I just noticed that on my core2duo fstcw returns 27Fh (precision = 53 bits) at app-start.
Meanwhile on an AthlonXP it returns 37Fh (precision = 64 bits) at app-start. Both systems are WinXP SP2.
Could someone point me to info what the default CW is governed by? (my googling skills fail me this time) I grew up on AMD cpus, remembered that precision by default is at max, and these days needed some extreme FP precision - when I noticed this c2d's default setting. Hopefully I or some drivers simply messed-up some registry settings; or that the precision-setting is outdated and it's always internally calculated at max.
Meanwhile on an AthlonXP it returns 37Fh (precision = 64 bits) at app-start. Both systems are WinXP SP2.
Could someone point me to info what the default CW is governed by? (my googling skills fail me this time) I grew up on AMD cpus, remembered that precision by default is at max, and these days needed some extreme FP precision - when I noticed this c2d's default setting. Hopefully I or some drivers simply messed-up some registry settings; or that the precision-setting is outdated and it's always internally calculated at max.
This should normally be controlled by the OS (but can be modified by various libraries, DirectX was notorious for forcing the application to use single precision, other libs may force long precision).
In Windows, 53 bit precision is the default, see this page for more info:
http://msdn.microsoft.com/en-us/library/y0ybw9fy(v=VS.80).aspx
In Windows, 53 bit precision is the default, see this page for more info:
http://msdn.microsoft.com/en-us/library/y0ybw9fy(v=VS.80).aspx
Interesting - so the newer languages which perform their own linking are stuck with 53 bit precision..

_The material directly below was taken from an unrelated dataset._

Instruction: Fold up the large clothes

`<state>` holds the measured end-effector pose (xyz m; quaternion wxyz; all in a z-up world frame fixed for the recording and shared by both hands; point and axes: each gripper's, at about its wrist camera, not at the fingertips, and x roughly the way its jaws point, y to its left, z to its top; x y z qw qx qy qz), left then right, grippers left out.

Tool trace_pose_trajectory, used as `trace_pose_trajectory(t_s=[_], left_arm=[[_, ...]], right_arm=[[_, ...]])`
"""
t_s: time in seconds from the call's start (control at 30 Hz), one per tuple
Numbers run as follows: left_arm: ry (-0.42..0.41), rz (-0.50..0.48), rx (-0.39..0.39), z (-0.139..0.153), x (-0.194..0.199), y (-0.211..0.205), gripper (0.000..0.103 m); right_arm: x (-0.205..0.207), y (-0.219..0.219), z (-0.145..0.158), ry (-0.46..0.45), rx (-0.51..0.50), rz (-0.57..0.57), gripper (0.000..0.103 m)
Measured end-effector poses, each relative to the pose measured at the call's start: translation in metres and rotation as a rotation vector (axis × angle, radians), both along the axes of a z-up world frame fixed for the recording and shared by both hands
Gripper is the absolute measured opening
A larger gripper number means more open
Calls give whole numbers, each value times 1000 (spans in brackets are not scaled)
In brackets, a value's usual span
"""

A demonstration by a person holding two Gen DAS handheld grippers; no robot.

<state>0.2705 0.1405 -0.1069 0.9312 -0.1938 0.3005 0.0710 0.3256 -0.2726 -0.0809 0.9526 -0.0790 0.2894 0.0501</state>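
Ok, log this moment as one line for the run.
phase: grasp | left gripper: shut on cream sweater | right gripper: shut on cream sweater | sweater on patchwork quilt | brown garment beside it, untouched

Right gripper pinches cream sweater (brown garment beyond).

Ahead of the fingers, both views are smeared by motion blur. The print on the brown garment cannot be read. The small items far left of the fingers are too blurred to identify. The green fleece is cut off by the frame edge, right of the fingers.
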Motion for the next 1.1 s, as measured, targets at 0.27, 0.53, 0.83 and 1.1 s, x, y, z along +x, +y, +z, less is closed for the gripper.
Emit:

53 bits ought to be enough for anybody. ~Bill Gates
Interesting - so the newer languages which perform their own linking are stuck with 53 bit precision..
No, because they can still call the _controlfp() API function (as MSDN says, through PInvoke with .net), or write their own code to perform fstcw.
However, this is mostly theoretical, as most newer languages only support single and double precision datatypes anyway. A result of most modern CPUs only supporting single and double precision, things like 80-bit precision on x86 and 96-bit precision on 68k hardware are legacy-only... Intel/AMD opted not to implement an 80-bit mode in SSE, yet they advise to use SSE instead of x87, and x87 is deprecated in long mode.
IIRC, in Java floating point precision is strictly enforced, meaning that the compiler/JVM should always generate the exact same results. This is different from eg C++, where a compiler may optimize certain operations, so you get some 'free' extra precision because operations are done directly on stack, as opposed to writing the result out to a single or double precision memory variable, and reading it back.
Ultrano, perhaps you have used finit when you tested with your AthlonXP? Here I've tried with the following program in an AMD Athlon64 WinXP SP3:
But it shown this results:
I've also tried in a Win2k3 with an AMD Athlon (K7, not XP), but still same results.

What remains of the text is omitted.